Your goal
Your task is to copy each line of the material that includes "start".

_ _ _ _

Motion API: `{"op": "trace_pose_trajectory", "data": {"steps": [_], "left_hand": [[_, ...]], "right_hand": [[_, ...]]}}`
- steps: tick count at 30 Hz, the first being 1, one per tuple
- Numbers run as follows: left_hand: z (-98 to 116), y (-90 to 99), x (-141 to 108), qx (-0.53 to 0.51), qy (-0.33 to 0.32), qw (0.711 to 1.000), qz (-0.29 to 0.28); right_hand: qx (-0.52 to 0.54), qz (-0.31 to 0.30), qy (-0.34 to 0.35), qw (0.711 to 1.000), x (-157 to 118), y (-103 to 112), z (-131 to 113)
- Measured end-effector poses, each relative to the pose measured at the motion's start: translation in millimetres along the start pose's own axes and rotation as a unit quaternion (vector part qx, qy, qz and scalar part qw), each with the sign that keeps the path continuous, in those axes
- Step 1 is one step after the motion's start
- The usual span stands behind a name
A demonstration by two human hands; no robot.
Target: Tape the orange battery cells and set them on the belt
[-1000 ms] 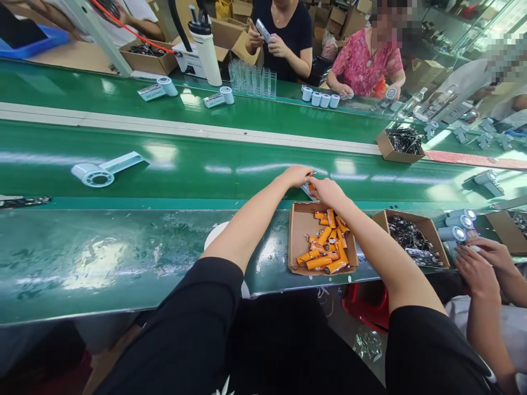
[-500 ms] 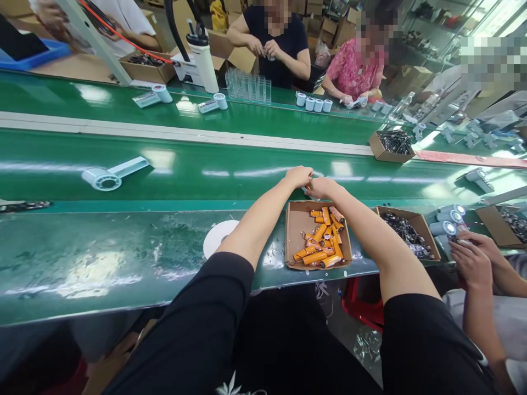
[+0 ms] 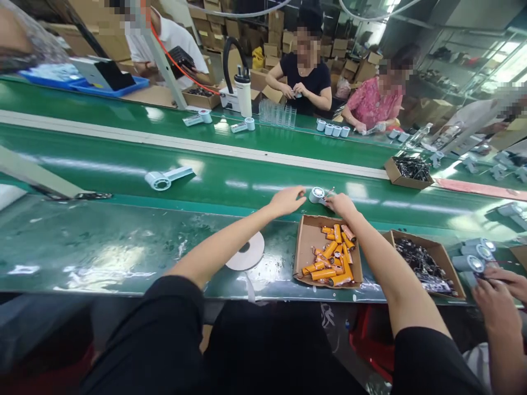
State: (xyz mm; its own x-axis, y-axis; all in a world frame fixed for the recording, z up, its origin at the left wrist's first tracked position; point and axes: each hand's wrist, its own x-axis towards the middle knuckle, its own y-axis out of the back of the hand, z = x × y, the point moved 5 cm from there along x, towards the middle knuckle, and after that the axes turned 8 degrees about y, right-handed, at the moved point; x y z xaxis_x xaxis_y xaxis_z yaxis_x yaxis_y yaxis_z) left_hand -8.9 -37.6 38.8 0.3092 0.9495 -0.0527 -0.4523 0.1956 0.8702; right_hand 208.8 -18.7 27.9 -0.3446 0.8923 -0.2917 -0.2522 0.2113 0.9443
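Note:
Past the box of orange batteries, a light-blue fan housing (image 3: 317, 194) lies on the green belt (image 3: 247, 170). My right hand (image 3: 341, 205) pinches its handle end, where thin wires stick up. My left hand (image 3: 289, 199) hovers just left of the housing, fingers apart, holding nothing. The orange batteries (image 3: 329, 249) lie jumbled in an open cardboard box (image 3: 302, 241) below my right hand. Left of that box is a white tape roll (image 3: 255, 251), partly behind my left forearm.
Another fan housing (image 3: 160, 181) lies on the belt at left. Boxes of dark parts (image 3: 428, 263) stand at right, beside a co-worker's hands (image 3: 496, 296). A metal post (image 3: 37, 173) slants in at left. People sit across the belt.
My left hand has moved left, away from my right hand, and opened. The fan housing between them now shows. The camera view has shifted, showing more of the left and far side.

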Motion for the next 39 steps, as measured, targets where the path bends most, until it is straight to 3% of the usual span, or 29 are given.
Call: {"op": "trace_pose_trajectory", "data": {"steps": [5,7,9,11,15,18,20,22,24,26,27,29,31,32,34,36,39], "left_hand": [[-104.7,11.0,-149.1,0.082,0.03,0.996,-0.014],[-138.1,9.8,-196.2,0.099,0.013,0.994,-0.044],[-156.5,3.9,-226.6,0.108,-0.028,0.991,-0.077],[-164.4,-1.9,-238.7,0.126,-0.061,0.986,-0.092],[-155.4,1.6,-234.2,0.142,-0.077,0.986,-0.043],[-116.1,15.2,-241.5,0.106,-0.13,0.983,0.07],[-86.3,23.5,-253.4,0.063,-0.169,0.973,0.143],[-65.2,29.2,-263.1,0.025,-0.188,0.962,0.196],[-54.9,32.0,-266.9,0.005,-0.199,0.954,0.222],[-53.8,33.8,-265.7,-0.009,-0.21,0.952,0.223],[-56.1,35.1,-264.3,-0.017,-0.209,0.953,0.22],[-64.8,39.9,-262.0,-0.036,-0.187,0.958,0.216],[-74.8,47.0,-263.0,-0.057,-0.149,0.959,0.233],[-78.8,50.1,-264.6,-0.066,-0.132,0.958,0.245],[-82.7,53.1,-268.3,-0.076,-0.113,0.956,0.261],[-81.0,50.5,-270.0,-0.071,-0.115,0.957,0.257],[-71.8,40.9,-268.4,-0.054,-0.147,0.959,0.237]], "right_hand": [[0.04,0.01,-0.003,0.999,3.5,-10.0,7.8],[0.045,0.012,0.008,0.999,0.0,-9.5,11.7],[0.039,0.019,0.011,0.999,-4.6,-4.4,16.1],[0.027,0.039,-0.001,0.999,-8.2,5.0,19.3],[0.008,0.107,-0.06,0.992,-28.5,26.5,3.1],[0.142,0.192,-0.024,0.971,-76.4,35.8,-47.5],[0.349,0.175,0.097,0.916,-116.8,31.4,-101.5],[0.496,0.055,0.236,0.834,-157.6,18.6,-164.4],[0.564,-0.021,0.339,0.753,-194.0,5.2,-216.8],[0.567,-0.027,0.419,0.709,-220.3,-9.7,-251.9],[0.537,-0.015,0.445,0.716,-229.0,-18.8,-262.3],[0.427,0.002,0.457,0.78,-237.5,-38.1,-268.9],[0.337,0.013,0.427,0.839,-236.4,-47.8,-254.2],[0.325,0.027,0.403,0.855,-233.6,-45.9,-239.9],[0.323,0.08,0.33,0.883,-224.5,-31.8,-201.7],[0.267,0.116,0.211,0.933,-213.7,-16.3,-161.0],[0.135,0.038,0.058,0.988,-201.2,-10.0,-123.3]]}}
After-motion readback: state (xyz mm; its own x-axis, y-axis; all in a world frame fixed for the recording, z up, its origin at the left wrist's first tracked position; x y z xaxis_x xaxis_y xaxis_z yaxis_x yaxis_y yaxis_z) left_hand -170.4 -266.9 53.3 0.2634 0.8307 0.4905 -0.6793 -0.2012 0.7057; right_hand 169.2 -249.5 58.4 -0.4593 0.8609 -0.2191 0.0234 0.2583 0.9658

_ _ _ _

Final answer
- Measured end-effector poses, each relative to the pose measured at the motion's start: translation in millimetres along the start pose's own axes and rotation as a unit quaternion (vector part qx, qy, qz and scalar part qw), each with the sign that keeps the path continuous, in those axes
- Step 1 is one step after the motion's start

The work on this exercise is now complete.